▶ Your assignment: The lines from the beginning of the records below through the one holding "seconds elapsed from" are to be copied exactly; leave the pictures out.
----
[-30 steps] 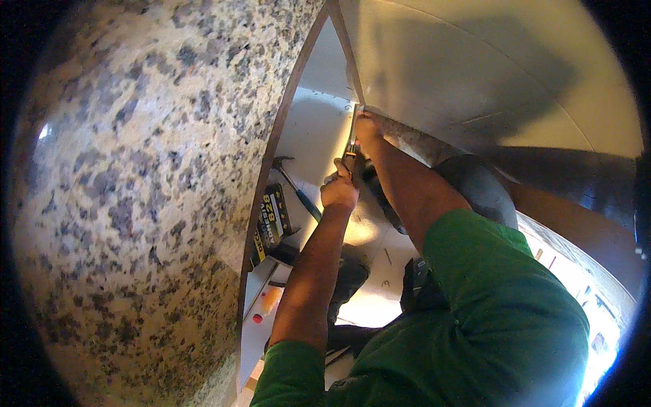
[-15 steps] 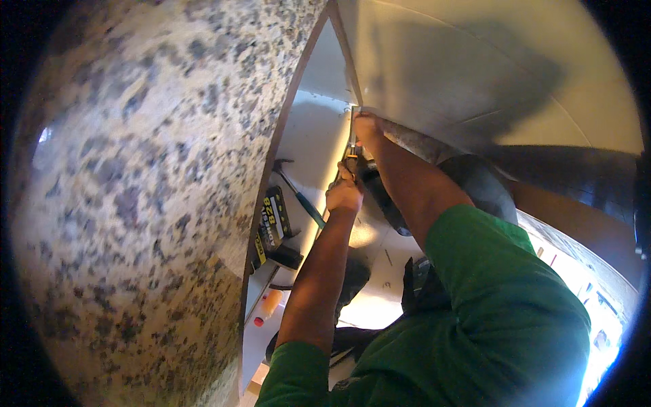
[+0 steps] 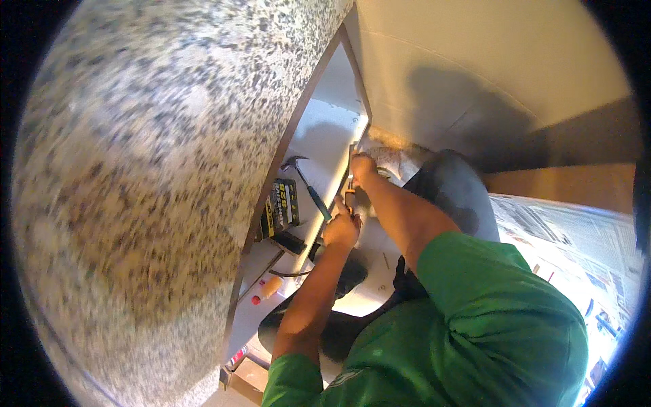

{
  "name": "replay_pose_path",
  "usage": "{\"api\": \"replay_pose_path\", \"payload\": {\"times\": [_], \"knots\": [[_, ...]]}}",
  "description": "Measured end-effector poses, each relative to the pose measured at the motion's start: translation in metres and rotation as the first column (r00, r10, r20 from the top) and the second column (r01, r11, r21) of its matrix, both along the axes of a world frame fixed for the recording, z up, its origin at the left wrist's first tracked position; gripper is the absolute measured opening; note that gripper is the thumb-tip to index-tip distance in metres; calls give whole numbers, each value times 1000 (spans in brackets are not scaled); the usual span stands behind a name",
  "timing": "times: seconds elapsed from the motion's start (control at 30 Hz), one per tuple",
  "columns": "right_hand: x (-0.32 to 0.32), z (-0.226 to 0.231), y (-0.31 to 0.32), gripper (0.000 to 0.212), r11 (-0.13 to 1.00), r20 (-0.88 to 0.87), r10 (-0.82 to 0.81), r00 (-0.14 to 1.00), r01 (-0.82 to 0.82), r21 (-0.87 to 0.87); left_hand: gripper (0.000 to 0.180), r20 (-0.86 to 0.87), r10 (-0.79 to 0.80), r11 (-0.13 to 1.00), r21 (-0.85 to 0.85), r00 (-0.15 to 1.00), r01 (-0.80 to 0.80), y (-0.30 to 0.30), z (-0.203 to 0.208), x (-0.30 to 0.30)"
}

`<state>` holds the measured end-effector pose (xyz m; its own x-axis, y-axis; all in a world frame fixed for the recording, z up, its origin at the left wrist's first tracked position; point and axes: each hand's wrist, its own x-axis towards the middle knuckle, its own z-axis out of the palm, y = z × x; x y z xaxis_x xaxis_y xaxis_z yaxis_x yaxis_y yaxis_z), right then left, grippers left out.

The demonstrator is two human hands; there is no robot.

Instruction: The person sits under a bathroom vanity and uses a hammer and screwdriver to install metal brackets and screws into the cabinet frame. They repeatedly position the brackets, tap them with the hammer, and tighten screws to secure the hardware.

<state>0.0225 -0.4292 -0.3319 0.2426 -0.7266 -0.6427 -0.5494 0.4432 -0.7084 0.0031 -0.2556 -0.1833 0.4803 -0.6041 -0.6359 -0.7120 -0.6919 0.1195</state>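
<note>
My left hand [image 3: 341,229] is closed around the black and orange handle of a slim hand tool [image 3: 350,195], which I cannot identify for sure as a chisel or a screwdriver. Further up, my right hand [image 3: 363,168] is closed at the tool's narrow metal part, whose dark tip end shows just above the fingers. Both hands are over the front edge of a white cabinet floor. To the left of them, inside the cabinet, lies a claw hammer [image 3: 316,199] with a green handle, its head pointing away from me.
A speckled stone slab [image 3: 156,169] fills the left side. Inside the cabinet are a black and yellow box [image 3: 283,203] and a red-capped bottle [image 3: 269,289]. A cardboard box [image 3: 249,377] sits lower left. My bent knee [image 3: 461,193] is at right, beside a printed sheet [image 3: 549,227].
Both hands have drawn back toward me with the tool, away from the cabinet's far corner. The view has shifted too, and the hammer stays where it lay.
</note>
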Motion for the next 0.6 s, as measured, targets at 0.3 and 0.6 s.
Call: {"api": "replay_pose_path", "payload": {"times": [0.3,0.6], "knots": [[-38,100,97,29,875,267,416,869,-462,142,86,-43,189,963,-187,981,-194,74,89,-41],[-110,234,99,23,813,458,13,889,-276,513,69,-286,322,618,-658,902,-430,149,175,-97]]}}
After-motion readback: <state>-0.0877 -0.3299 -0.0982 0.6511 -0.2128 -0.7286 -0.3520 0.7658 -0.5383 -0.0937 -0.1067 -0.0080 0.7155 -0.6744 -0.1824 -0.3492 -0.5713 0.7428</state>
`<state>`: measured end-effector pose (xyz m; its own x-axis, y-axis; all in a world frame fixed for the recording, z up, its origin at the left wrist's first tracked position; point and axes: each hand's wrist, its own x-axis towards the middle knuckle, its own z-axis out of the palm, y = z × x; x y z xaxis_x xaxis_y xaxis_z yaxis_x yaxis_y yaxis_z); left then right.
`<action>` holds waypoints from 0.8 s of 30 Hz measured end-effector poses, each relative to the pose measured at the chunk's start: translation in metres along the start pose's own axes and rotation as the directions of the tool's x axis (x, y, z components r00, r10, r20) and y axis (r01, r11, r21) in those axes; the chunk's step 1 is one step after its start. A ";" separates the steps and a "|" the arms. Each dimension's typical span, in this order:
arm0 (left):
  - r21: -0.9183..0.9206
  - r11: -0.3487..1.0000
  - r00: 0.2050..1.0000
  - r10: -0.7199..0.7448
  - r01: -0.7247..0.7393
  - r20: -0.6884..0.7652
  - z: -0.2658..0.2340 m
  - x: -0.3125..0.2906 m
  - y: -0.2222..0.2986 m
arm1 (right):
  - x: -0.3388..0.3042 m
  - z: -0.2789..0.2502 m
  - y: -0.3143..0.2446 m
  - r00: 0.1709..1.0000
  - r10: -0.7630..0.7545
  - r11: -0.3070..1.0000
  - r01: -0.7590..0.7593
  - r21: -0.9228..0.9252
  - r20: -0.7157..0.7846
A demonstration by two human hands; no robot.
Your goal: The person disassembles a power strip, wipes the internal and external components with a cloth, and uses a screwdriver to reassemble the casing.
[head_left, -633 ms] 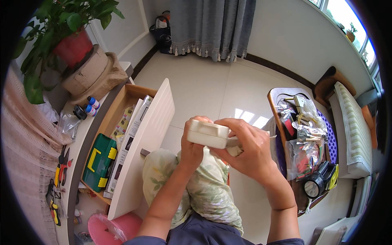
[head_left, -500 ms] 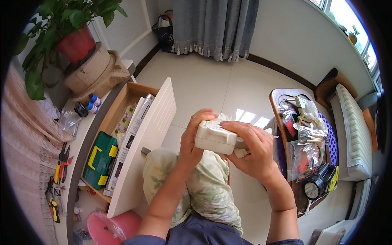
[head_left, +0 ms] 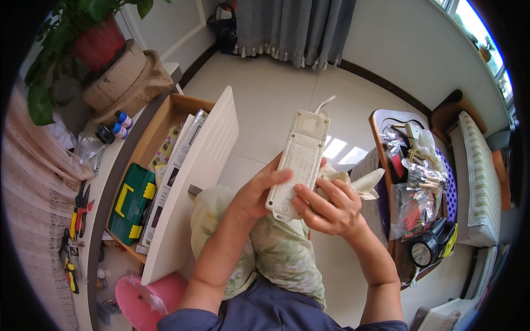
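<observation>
Fingers of L hand (head_left: 255, 192) clamped on off-white power strip (head_left: 298, 157), thumb over its back face, rest wrapped behind. R hand (head_left: 335, 212) fingers bent, tips touching strip's lower R part; can't tell if clamped. Big to small: white-front drawer (head_left: 200, 171) pulled open, L side; small wood-edged table (head_left: 381, 117) at R, w/ clear plastic bags; pink bin (head_left: 131, 308) lower L; green toolbox (head_left: 131, 205) w/ yellow latches, inside drawer. Strip itself is betw. both hands, above knees, tilted, cord at far end. Beige cloth (head_left: 369, 183) touching R hand. Two small bottles (head_left: 122, 125), blue/white, upper L.
</observation>
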<state>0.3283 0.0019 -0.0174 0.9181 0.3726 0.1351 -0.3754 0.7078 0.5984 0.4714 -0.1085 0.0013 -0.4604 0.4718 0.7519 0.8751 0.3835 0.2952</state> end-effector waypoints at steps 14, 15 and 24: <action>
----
▶ Solution for this task:
[-30 steps] 
[-15 steps] 
[+0 steps] 

{
  "name": "replay_pose_path",
  "usage": "{\"api\": \"replay_pose_path\", \"payload\": {\"times\": [_], \"knots\": [[_, ...]]}}",
  "description": "Measured end-effector poses, each relative to the pose measured at the motion's start: translation in metres and rotation as the first column (r00, r10, r20 from the top) and the second column (r01, r11, r21) of its matrix, both along the axes of a world frame fixed for the recording, z up, its origin at the left wrist's first tracked position; gripper is the absolute measured opening; note that gripper is the thumb-tip to index-tip distance in metres; calls give whole numbers, each value times 1000 (spans in brackets are not scaled); the usual span stands behind a name",
  "timing": "times: seconds elapsed from the motion's start (control at 30 Hz), one per tuple",

No more output will be given for this exercise.